■ Exercise description ■
Read the data line by line and say how many lines contain the string "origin", giving the number alone.

■ Available data ■
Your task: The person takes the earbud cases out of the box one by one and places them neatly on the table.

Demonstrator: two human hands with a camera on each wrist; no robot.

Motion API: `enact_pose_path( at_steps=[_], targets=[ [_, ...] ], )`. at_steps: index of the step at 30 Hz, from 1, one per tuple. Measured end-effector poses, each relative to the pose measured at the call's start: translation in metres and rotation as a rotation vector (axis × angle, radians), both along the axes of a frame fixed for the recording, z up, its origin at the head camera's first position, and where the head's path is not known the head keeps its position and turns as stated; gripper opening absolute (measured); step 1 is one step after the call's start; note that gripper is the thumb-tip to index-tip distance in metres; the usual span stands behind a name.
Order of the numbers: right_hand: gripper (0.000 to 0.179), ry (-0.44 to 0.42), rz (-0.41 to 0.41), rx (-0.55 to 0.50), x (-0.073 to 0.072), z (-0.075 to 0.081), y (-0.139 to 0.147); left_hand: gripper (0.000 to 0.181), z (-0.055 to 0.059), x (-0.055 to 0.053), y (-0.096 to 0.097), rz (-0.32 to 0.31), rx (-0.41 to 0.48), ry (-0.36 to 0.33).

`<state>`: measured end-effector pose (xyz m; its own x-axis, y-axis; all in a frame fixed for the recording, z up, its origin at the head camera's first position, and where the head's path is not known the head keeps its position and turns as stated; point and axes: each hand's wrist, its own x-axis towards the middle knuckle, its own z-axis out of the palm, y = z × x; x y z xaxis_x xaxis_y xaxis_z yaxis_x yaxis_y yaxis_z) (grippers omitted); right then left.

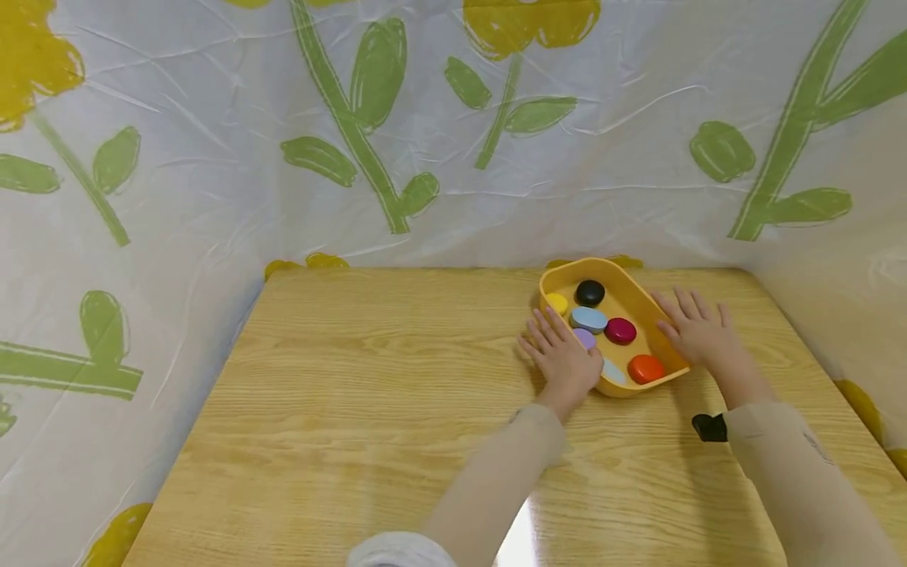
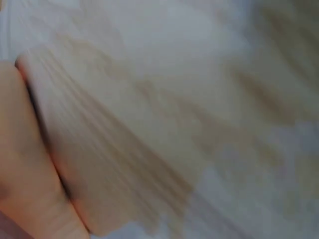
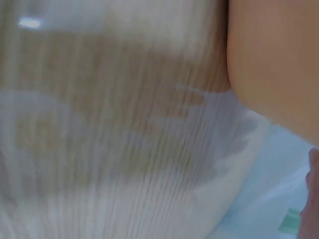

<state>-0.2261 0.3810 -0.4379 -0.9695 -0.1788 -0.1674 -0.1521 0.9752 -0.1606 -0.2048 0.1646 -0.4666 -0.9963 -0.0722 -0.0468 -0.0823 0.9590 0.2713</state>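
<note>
A yellow-orange tray (image 1: 641,303) with rounded corners sits on the far right part of the wooden table, turned at an angle. Inside lie several smooth, coloured, pebble-like pieces: a black piece (image 1: 590,293), a light blue piece (image 1: 589,319), a magenta piece (image 1: 620,331) and an orange-red piece (image 1: 646,368) among them. My left hand (image 1: 567,358) rests against the tray's left side, its fingers straight and spread, partly hiding a purple piece (image 1: 584,339). Against the opposite side lies my right hand (image 1: 697,331), fingers spread. Both wrist views show mostly blurred table surface.
The wooden table (image 1: 368,370) extends to the left and front of the tray. A cloth (image 1: 567,197) printed with flowers hangs behind it and along the sides. Under the right sleeve a small black object (image 1: 710,428) shows.
</note>
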Motion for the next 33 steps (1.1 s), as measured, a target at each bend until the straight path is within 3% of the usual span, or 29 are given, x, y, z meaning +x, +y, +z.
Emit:
enact_pose_path(
  at_steps=[9,17,33],
  targets=[
    [0.059,0.016,-0.079,0.0,0.031,-0.004,-0.02,0.087,0.002,-0.003,-0.023,-0.121,-0.171,-0.065],
    [0.061,-0.001,-0.094,-0.013,0.06,-0.001,-0.039,0.087,0.008,0.004,-0.047,-0.236,-0.192,-0.086],
    [0.06,0.06,-0.189,-0.088,0.125,-0.007,-0.085,0.085,0.004,0.037,-0.091,-0.39,-0.207,-0.041]
  ],
)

■ Answer to the problem ■
2